■ What the task asks: Within the material below, locate the line with "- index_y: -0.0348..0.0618" and the line with "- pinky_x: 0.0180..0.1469", then return those two lines and all lines between them, exactly as written.

■ Listed entries:
——————————

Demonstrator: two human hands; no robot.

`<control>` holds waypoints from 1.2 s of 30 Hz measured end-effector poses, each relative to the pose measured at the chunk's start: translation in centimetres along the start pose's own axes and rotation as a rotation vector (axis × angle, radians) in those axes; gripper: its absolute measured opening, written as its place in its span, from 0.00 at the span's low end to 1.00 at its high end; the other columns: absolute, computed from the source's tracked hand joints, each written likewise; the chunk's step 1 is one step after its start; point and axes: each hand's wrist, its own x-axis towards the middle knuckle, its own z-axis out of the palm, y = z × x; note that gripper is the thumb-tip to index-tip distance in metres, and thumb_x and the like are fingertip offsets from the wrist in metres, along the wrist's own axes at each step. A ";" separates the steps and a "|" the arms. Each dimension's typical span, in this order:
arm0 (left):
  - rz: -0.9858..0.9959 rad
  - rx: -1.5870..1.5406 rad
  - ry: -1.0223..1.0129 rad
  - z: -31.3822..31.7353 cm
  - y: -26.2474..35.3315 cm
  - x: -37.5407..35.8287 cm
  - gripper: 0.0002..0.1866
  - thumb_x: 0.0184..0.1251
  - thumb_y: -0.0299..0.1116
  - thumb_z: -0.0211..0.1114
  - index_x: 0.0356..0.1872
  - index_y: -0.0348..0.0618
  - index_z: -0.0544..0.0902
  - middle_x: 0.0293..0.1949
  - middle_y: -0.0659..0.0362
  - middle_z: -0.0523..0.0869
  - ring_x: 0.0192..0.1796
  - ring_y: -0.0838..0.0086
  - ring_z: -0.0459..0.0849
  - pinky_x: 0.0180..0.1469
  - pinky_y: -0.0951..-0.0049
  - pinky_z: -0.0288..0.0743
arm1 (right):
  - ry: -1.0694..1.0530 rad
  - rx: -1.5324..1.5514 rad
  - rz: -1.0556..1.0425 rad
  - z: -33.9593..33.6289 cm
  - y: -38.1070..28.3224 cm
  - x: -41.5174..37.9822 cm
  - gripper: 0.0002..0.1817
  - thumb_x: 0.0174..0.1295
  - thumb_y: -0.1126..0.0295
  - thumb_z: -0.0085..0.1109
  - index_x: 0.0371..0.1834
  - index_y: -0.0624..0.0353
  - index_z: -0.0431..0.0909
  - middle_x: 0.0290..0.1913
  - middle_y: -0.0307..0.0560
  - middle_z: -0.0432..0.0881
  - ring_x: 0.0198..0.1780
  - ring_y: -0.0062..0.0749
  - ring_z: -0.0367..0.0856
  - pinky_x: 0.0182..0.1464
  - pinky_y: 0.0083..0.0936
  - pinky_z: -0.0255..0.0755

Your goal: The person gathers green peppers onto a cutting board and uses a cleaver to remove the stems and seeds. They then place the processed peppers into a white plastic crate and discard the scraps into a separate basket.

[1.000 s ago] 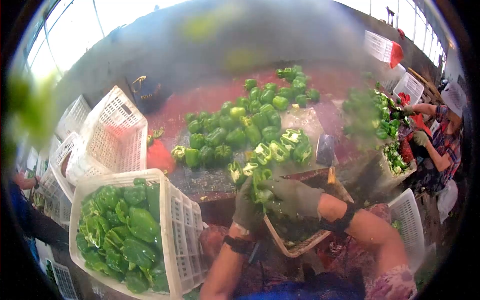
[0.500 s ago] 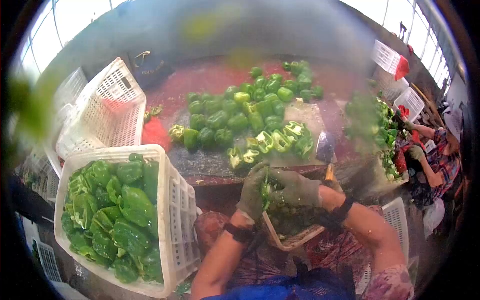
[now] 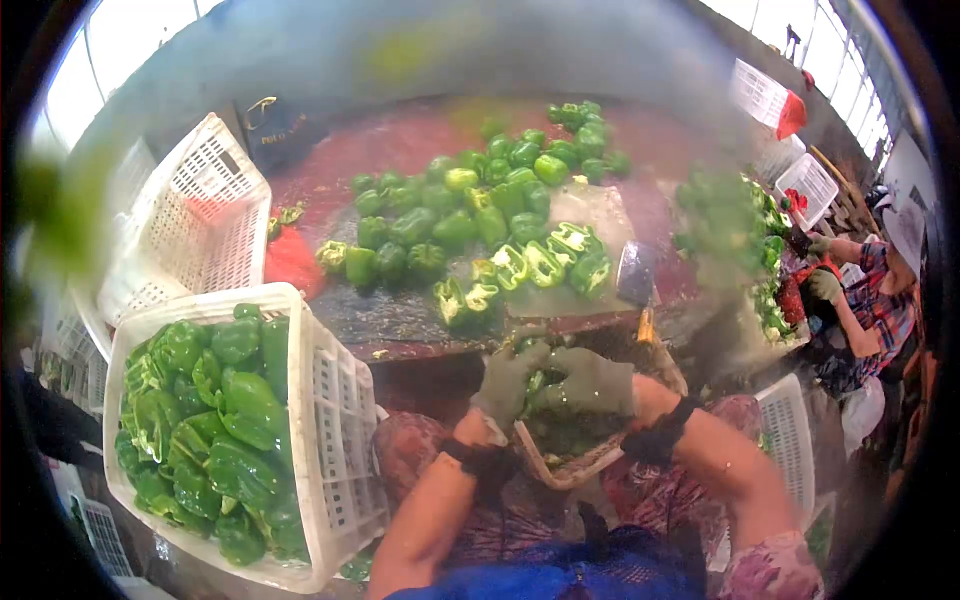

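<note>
My left hand and my right hand, both in grey-green gloves, are closed together on a piece of green bell pepper. Fingers hide most of it. Just below them is a small tan-rimmed basket in my lap, with dark green bits inside. Ahead on the table lie several cut bell pepper halves, pale insides showing. A cleaver lies to their right, its wooden handle toward me. Whole green bell peppers are heaped behind the halves.
A white crate full of opened peppers stands at my left, with a tilted white crate behind. Red mesh lies beside it. At the right, a co-worker in a plaid shirt handles vegetables. Blurred smears cover parts of the view.
My hands have lowered a little toward the basket, and the pepper piece shows less between them. The whole view has shifted slightly.
</note>
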 end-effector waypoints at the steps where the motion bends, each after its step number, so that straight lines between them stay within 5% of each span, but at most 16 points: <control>1: -0.033 0.020 0.026 0.2 0.0 0.0 0.15 0.71 0.29 0.61 0.57 0.39 0.80 0.50 0.58 0.84 0.48 0.74 0.82 0.52 0.73 0.77 | 0.004 0.000 -0.005 -0.3 -0.7 -0.3 0.26 0.62 0.60 0.69 0.60 0.61 0.77 0.51 0.55 0.86 0.52 0.31 0.83 0.57 0.33 0.76; 8: 0.249 0.481 -0.091 -1.5 -2.0 1.5 0.16 0.71 0.32 0.62 0.56 0.40 0.80 0.51 0.54 0.83 0.51 0.71 0.82 0.54 0.71 0.78 | -0.029 0.060 -0.011 -0.3 0.9 -0.5 0.27 0.63 0.58 0.69 0.63 0.57 0.76 0.53 0.51 0.86 0.54 0.32 0.83 0.57 0.33 0.76; 10: 0.711 1.157 -0.112 -2.3 -2.6 1.5 0.17 0.71 0.33 0.62 0.58 0.40 0.79 0.56 0.51 0.80 0.56 0.68 0.81 0.57 0.66 0.78 | -0.055 0.123 0.090 -0.5 -0.1 -0.7 0.26 0.64 0.60 0.68 0.64 0.56 0.75 0.54 0.49 0.85 0.54 0.33 0.82 0.57 0.33 0.76; 11: 0.787 1.263 -0.098 -2.4 -2.7 1.4 0.17 0.71 0.33 0.62 0.58 0.40 0.79 0.58 0.50 0.78 0.58 0.66 0.80 0.59 0.64 0.78 | -0.043 0.142 0.071 -0.1 0.8 -0.2 0.26 0.62 0.64 0.70 0.63 0.57 0.76 0.52 0.49 0.86 0.53 0.31 0.83 0.55 0.32 0.77; 12: 0.746 1.235 -0.082 -2.7 -2.7 1.4 0.18 0.71 0.34 0.63 0.59 0.40 0.79 0.61 0.49 0.77 0.61 0.64 0.79 0.61 0.62 0.78 | -0.047 0.365 0.103 0.2 1.0 -0.1 0.26 0.60 0.68 0.71 0.62 0.60 0.76 0.51 0.49 0.86 0.51 0.29 0.82 0.54 0.31 0.78; 14: 0.047 0.121 -0.018 -1.0 -1.5 1.8 0.14 0.72 0.32 0.61 0.56 0.42 0.79 0.48 0.59 0.83 0.49 0.75 0.82 0.50 0.73 0.79 | 0.084 0.200 0.102 0.6 -2.5 -0.3 0.22 0.60 0.71 0.69 0.57 0.62 0.78 0.50 0.47 0.85 0.50 0.27 0.82 0.52 0.30 0.78; 16: 0.306 0.224 -0.077 -1.4 -2.2 2.5 0.14 0.71 0.31 0.61 0.55 0.44 0.79 0.43 0.63 0.83 0.44 0.78 0.81 0.46 0.76 0.77 | 0.186 0.187 0.028 0.9 -4.0 -0.6 0.20 0.60 0.72 0.68 0.55 0.63 0.79 0.50 0.46 0.85 0.50 0.26 0.81 0.52 0.30 0.78; 19: 0.132 -0.053 -0.055 -0.4 -1.0 2.0 0.14 0.70 0.30 0.62 0.55 0.44 0.79 0.44 0.61 0.83 0.43 0.79 0.81 0.45 0.76 0.78 | 0.361 -0.067 -0.086 2.1 -3.1 -0.7 0.20 0.57 0.72 0.69 0.53 0.64 0.79 0.45 0.53 0.84 0.47 0.37 0.84 0.49 0.32 0.78; 21: 0.412 0.305 -0.070 -2.4 -2.4 3.2 0.13 0.71 0.29 0.62 0.55 0.44 0.79 0.44 0.60 0.84 0.42 0.78 0.82 0.44 0.76 0.79 | 0.468 -0.157 -0.153 3.0 -2.0 -0.3 0.21 0.56 0.71 0.69 0.52 0.66 0.79 0.43 0.55 0.84 0.45 0.44 0.84 0.47 0.35 0.78; 26: 0.194 0.121 -0.017 -0.4 1.2 2.0 0.14 0.70 0.26 0.62 0.55 0.43 0.79 0.46 0.59 0.84 0.43 0.77 0.83 0.44 0.75 0.81 | 0.703 -0.288 -0.170 4.6 -3.0 -0.7 0.19 0.56 0.69 0.69 0.48 0.67 0.79 0.42 0.59 0.83 0.43 0.52 0.84 0.44 0.41 0.78; 33: 0.472 0.136 0.255 -0.1 1.2 1.5 0.11 0.65 0.25 0.66 0.48 0.44 0.80 0.40 0.62 0.82 0.39 0.81 0.78 0.39 0.77 0.75 | 0.932 -0.307 -0.071 6.3 -3.4 -0.4 0.20 0.57 0.68 0.69 0.50 0.65 0.80 0.38 0.56 0.83 0.40 0.48 0.84 0.42 0.39 0.78; 34: 0.389 0.135 0.451 1.2 2.5 0.7 0.13 0.63 0.23 0.65 0.49 0.44 0.79 0.39 0.61 0.81 0.38 0.82 0.78 0.36 0.77 0.73 | 0.984 -0.244 -0.011 6.5 -2.5 -0.3 0.19 0.57 0.67 0.69 0.49 0.65 0.80 0.37 0.56 0.83 0.39 0.47 0.84 0.42 0.39 0.78; 36: 0.582 0.516 0.490 -1.0 1.4 1.2 0.08 0.68 0.27 0.63 0.46 0.44 0.83 0.39 0.60 0.85 0.38 0.77 0.81 0.39 0.71 0.77 | 1.071 -0.027 0.053 5.6 -0.4 0.5 0.15 0.59 0.67 0.69 0.45 0.63 0.81 0.33 0.55 0.84 0.37 0.42 0.85 0.42 0.35 0.79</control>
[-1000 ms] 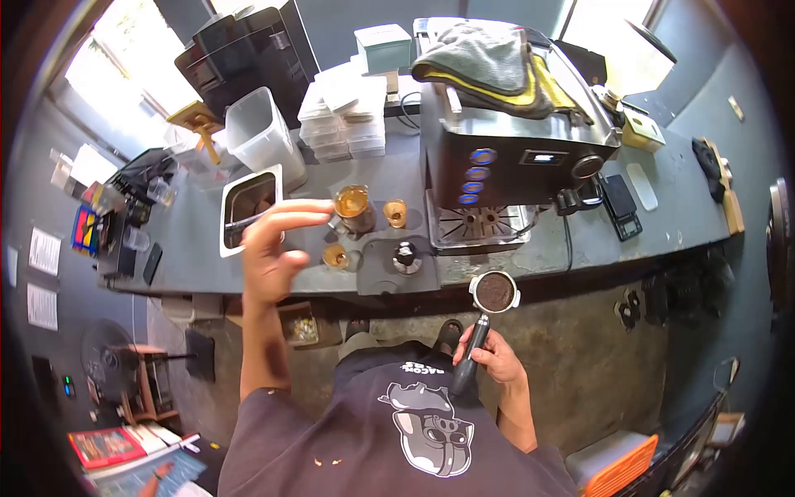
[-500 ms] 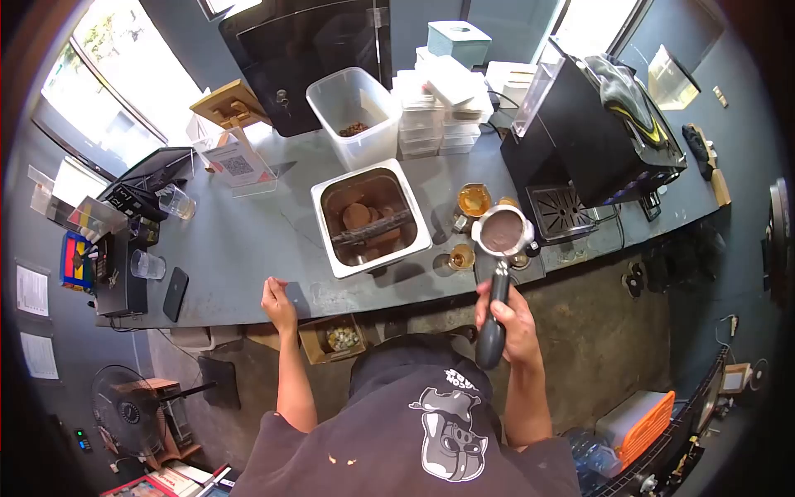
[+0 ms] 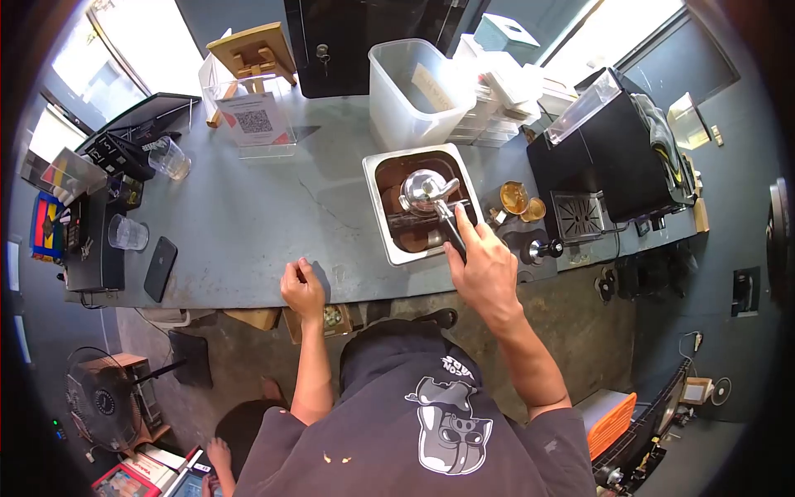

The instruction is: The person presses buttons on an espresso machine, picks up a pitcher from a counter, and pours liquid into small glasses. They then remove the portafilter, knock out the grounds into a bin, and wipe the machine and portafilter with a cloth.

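The right hand (image 3: 487, 269) is wrapped tight around the black handle of a shiny round metal coffee holder (image 3: 424, 190), turned upside down over a square steel box (image 3: 374, 203) full of brown coffee pucks. The left hand (image 3: 301, 287) rests curled on the smooth grey counter (image 3: 240, 224), holding nothing.

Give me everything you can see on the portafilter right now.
The portafilter has a shiny metal basket head and a dark handle. It is turned over, its rounded underside facing up, above the square metal knock box on the grey counter. The head sits at or just over the dark bar crossing the box; contact cannot be confirmed. Brown coffee residue lies inside the box below it. The right hand has its grip around the handle, reaching in from the counter's near edge. Nothing else touches it.
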Demonstrator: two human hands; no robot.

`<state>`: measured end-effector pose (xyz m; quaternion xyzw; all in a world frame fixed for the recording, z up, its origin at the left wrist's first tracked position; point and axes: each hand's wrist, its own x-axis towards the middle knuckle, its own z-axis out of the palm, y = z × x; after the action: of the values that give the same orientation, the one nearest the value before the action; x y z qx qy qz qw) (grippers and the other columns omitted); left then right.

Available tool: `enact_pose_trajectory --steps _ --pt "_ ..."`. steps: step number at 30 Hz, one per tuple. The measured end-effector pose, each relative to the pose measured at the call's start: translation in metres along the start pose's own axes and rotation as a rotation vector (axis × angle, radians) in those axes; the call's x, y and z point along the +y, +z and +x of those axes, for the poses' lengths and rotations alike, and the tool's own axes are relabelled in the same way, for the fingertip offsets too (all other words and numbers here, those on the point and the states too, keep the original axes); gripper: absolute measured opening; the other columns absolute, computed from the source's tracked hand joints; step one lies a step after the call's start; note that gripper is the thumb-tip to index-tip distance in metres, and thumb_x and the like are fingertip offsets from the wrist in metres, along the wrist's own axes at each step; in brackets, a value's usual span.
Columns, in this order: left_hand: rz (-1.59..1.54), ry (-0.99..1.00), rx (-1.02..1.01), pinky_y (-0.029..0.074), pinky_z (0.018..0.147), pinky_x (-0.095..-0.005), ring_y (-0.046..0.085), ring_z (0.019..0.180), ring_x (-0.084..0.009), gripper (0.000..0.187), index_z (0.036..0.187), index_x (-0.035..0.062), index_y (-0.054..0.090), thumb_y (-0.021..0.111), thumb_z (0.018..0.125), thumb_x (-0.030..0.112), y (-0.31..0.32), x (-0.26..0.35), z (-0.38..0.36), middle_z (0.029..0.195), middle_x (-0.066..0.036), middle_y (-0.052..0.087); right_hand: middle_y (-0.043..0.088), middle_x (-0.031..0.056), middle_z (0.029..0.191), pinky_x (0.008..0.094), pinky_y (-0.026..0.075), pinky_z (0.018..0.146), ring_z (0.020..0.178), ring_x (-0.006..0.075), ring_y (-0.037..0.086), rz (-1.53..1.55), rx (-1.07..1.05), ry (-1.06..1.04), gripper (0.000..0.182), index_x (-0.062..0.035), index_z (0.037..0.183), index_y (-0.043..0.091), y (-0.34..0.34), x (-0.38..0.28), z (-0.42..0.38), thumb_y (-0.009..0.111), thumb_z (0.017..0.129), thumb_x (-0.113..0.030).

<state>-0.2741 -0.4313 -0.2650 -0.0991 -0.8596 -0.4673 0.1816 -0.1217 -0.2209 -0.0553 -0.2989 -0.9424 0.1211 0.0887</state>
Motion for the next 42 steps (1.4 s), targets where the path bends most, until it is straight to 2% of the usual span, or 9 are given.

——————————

■ Response:
  - index_y: -0.0348..0.0618
  - index_z: -0.0544..0.0902
  - middle_x: 0.0293..0.1949
  - middle_y: -0.0659..0.0362
  - middle_z: -0.0523..0.0869
  - ring_x: 0.0192..0.1796
  - ring_y: -0.0838..0.0086
  - ring_z: -0.0459..0.0849
  - pinky_x: 0.0180..0.1469

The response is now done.